● What is expected
Only the pictures are to be left out; write out the rest of the data exactly.

════

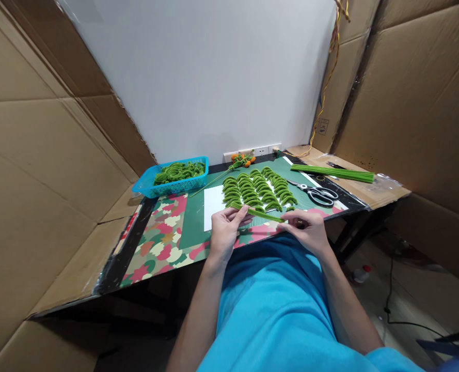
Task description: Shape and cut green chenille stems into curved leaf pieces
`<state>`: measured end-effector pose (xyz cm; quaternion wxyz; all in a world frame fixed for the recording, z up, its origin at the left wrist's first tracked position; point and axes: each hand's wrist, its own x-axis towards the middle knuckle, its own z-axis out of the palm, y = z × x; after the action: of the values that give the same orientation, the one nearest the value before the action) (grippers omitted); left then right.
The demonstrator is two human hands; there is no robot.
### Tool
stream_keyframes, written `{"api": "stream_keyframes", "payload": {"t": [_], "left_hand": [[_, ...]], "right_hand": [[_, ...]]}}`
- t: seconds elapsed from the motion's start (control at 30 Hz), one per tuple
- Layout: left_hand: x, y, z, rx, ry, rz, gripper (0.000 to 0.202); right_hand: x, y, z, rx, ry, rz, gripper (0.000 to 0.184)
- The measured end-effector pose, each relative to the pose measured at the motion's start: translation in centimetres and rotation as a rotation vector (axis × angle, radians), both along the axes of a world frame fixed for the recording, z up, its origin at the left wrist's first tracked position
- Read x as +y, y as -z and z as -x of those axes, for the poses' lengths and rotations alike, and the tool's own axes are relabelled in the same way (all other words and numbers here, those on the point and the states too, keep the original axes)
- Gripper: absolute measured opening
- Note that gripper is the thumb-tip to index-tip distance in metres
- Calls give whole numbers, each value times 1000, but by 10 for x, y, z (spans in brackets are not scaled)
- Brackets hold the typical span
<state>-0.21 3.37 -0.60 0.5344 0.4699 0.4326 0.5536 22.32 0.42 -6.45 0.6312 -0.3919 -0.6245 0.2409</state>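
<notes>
Between my two hands stretches a short length of green pipe cleaner [267, 214], perhaps several strands side by side. My left hand [228, 227] pinches its left end between thumb and fingers. The right end is gripped by my right hand [305, 229]. Just beyond my hands, rows of curved green pipe-cleaner pieces [250, 191] lie on a white sheet [212, 201]. One more curved piece lies close to my right hand. Black-handled scissors [317, 193] rest to the right of the rows, blades pointing left.
A blue basket [144, 183] of green loops stands at the back left. Orange flowers on a green stem [243, 160] lie behind the rows. A bundle of long green pipe cleaners [333, 172] sits at the right. Cardboard walls [418, 93] flank the table; a green mat [192, 222] covers its middle.
</notes>
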Motion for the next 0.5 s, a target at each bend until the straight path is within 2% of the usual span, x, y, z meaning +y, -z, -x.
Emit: {"api": "stream_keyframes", "payload": {"t": [0.07, 0.2, 0.5], "left_hand": [[0, 0, 0, -2, 3, 2, 50], [1, 0, 0, 3, 3, 5, 52], [0, 2, 0, 19, -7, -3, 48]], "right_hand": [[-1, -1, -1, -1, -12, 14, 18], [-1, -2, -1, -29, -24, 8, 11], [-1, -3, 3, -70, -40, 6, 10]]}}
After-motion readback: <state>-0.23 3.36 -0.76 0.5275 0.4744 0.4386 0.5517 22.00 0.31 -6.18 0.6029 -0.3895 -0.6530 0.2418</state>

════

● Result of this task
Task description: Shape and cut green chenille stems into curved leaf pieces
`<state>`: measured end-effector pose (xyz cm; quaternion wxyz; all in a world frame fixed for the recording, z up, its origin at the left wrist's first tracked position; point and axes: each hand's wrist, its own x-axis towards the middle knuckle, its own z-axis out of the palm, y = z × x; after the action: of the values that give the same orientation, the one nearest the value before the action) (grippers omitted); left then right.
The demonstrator is two human hands; there is no robot.
### Tool
stream_keyframes, written `{"api": "stream_keyframes", "payload": {"t": [_], "left_hand": [[_, ...]], "right_hand": [[_, ...]]}}`
- t: seconds elapsed from the motion's start (control at 30 Hz), one per tuple
- Layout: left_hand: x, y, z, rx, ry, rz, gripper (0.000 to 0.202); right_hand: x, y, z, rx, ry, rz, gripper (0.000 to 0.184)
- The measured end-effector pose, each relative to the pose measured at the motion's start: translation in centimetres and rotation as a rotation vector (axis × angle, radians), both along the axes of a world frame fixed for the recording, z up, its origin at the left wrist's first tracked position
- Read x as +y, y as -z and z as -x of those axes, for the poses' lengths and rotations alike, and the tool's own axes are relabelled in the same way (all other words and numbers here, those on the point and the states too, keep the original axes)
- Gripper: absolute measured opening
- Note that gripper is the thumb-tip to index-tip distance in metres
- Calls give whole numbers, each value times 1000, but by 10 for x, y, z (spans in brackets are not scaled)
- Brackets hold the typical span
<state>-0.21 3.37 -0.60 0.5344 0.4699 0.4326 0.5536 22.32 0.42 -6.45 0.6312 -0.3919 -0.6245 0.2409</state>
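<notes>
Between my two hands stretches a short length of green pipe cleaner [267, 214], perhaps several strands side by side. My left hand [228, 227] pinches its left end between thumb and fingers. The right end is gripped by my right hand [305, 229]. Just beyond my hands, rows of curved green pipe-cleaner pieces [250, 191] lie on a white sheet [212, 201]. One more curved piece lies close to my right hand. Black-handled scissors [317, 193] rest to the right of the rows, blades pointing left.
A blue basket [144, 183] of green loops stands at the back left. Orange flowers on a green stem [243, 160] lie behind the rows. A bundle of long green pipe cleaners [333, 172] sits at the right. Cardboard walls [418, 93] flank the table; a green mat [192, 222] covers its middle.
</notes>
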Motion for the next 0.5 s, a target at each bend until the straight path is within 2% of the usual span, x, y, z meaning +y, -z, -x.
Emit: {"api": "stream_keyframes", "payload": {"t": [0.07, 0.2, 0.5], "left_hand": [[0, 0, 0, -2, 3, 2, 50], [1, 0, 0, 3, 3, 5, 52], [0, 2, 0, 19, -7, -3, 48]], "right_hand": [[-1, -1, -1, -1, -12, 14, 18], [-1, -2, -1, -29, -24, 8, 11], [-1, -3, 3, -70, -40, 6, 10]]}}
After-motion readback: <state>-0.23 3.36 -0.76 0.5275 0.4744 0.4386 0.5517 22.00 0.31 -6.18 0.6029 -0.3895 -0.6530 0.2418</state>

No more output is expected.